Task prompt:
Transcribe the listing below in full, exactly, with no images.

* * * *

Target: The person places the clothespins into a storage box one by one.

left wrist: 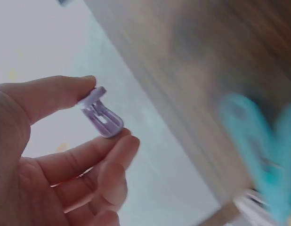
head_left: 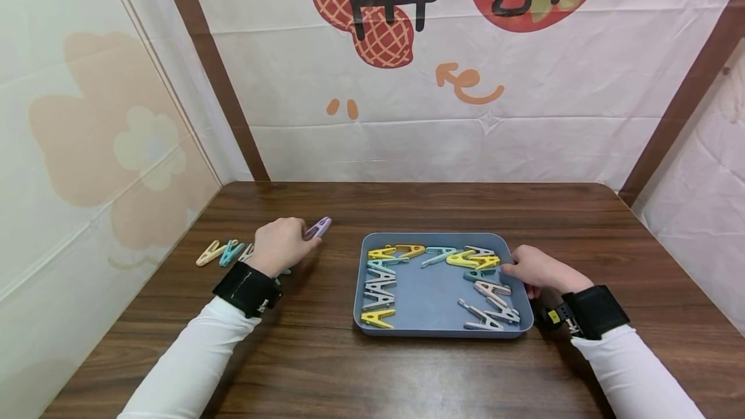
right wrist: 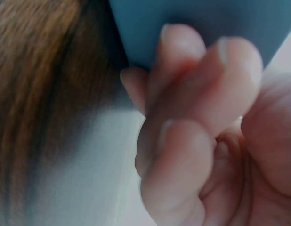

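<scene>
My left hand (head_left: pixel 282 244) pinches a purple clothespin (head_left: pixel 317 228) between thumb and fingertips, raised over the left part of the table. In the left wrist view the purple clothespin (left wrist: pixel 105 117) is held by its ends. My right hand (head_left: pixel 544 269) grips the right side of a blue-grey tray (head_left: pixel 431 333), thumb over the rim. The right wrist view has its curled fingers (right wrist: pixel 183 155) against the outer wall of the tray (right wrist: pixel 136 28). Yellow, teal, grey and pinkish clothespins line the tray's left, back and right sides; one yellow clothespin (head_left: pixel 378 319) lies at the front left.
Left of my left hand lie a cream clothespin (head_left: pixel 211 253) and a teal clothespin (head_left: pixel 231 253), with others partly hidden behind the hand. The wooden table (head_left: pixel 454 374) meets printed fabric walls (head_left: pixel 407 147) at the back and left.
</scene>
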`<state>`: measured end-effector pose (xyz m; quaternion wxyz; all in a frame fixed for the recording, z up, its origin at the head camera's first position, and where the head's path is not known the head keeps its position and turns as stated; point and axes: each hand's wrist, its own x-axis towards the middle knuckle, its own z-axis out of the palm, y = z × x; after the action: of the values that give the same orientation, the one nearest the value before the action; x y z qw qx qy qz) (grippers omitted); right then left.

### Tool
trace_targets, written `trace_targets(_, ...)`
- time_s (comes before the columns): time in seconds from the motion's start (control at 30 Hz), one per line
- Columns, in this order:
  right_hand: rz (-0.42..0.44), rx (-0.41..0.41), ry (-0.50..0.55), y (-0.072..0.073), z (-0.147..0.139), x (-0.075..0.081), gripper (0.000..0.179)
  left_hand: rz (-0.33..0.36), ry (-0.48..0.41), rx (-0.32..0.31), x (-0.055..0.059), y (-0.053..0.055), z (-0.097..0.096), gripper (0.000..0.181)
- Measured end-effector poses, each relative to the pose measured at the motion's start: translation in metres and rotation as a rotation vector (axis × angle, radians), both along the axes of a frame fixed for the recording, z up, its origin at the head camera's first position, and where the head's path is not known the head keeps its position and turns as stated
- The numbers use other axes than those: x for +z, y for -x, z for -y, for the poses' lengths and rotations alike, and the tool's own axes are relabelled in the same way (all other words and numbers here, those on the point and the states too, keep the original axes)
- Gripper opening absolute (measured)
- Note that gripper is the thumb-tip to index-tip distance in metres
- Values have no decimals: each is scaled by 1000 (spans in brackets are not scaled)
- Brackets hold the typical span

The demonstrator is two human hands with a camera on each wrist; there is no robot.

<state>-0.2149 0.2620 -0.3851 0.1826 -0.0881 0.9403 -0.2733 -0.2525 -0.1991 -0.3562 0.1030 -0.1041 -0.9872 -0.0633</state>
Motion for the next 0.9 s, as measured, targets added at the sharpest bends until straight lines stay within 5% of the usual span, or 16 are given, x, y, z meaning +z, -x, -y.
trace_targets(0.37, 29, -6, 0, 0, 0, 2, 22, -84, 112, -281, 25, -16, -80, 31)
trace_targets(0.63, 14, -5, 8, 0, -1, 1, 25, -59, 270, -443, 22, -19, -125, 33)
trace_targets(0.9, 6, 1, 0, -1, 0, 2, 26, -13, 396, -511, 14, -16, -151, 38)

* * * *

Output for this exercise:
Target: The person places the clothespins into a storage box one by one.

left wrist: 
head_left: 
right wrist: 

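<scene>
My left hand (head_left: pixel 282 244) pinches a purple clothespin (head_left: pixel 317 228) between thumb and fingertips, raised over the left part of the table. In the left wrist view the purple clothespin (left wrist: pixel 105 117) is held by its ends. My right hand (head_left: pixel 544 269) grips the right side of a blue-grey tray (head_left: pixel 431 333), thumb over the rim. The right wrist view has its curled fingers (right wrist: pixel 183 155) against the outer wall of the tray (right wrist: pixel 136 28). Yellow, teal, grey and pinkish clothespins line the tray's left, back and right sides; one yellow clothespin (head_left: pixel 378 319) lies at the front left.
Left of my left hand lie a cream clothespin (head_left: pixel 211 253) and a teal clothespin (head_left: pixel 231 253), with others partly hidden behind the hand. The wooden table (head_left: pixel 454 374) meets printed fabric walls (head_left: pixel 407 147) at the back and left.
</scene>
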`<state>`: measured end-effector pose (xyz m; quaternion wxyz; all in a frame fixed for the recording, z up, its origin at the head camera's first position, and where the head's path is not known the head keeps its position and turns as stated; point and axes: each hand's wrist, its own x-axis towards the middle knuckle, its own z-axis out of the palm, y = z × x; after the action: of the values that give the same orientation, the one nearest the value before the action; x y z qw qx qy qz) (grippers omitted); right then left.

### Tool
trace_targets, written `trace_targets(_, ...)`
- time_s (comes before the columns): time in seconds from the motion's start (control at 30 Hz), one per line
- Columns, in this order:
  right_hand: rz (-0.42..0.44), rx (-0.41..0.41), ry (-0.50..0.55), y (-0.072..0.073), z (-0.147..0.139), x (-0.075..0.081), gripper (0.000..0.179)
  left_hand: rz (-0.33..0.36), ry (-0.48..0.41), rx (-0.32..0.31), x (-0.055..0.059), y (-0.053..0.055), z (-0.097..0.096), gripper (0.000..0.181)
- Measured end-effector poses, each relative to the pose measured at the motion's start: translation in metres and rotation as a rotation vector (axis × angle, radians), both along the axes of a frame fixed for the recording, z up, its origin at the head camera's first position, and where the head's path is not known the head keeps its position and turns as stated
- The numbers use other axes than those: x for +z, y for -x, z for -y, for the poses' lengths and rotations alike, and the tool's own axes are relabelled in the same way (all other words and numbers here, those on the point and the states too, keep the original axes)
- Gripper opening absolute (measured)
- Note that gripper is the thumb-tip to index-tip distance in metres
- Values have no decimals: each is scaled by 1000 (spans in brackets are not scaled)
- Brackets hold the typical span

The demonstrator is two human hands with a camera on each wrist; there is no robot.

<state>-0.2149 0.2620 -0.3851 0.1826 -0.0881 0.9403 -0.2733 -0.2525 -0.1991 -0.3562 0.1030 -0.1041 -0.9872 -0.0633</state>
Motion for the next 0.9 s, as measured, targets added at the sharpest bends until straight lines stay within 5% of the usual span, or 16 are given, x, y, z meaning +z, -x, -y.
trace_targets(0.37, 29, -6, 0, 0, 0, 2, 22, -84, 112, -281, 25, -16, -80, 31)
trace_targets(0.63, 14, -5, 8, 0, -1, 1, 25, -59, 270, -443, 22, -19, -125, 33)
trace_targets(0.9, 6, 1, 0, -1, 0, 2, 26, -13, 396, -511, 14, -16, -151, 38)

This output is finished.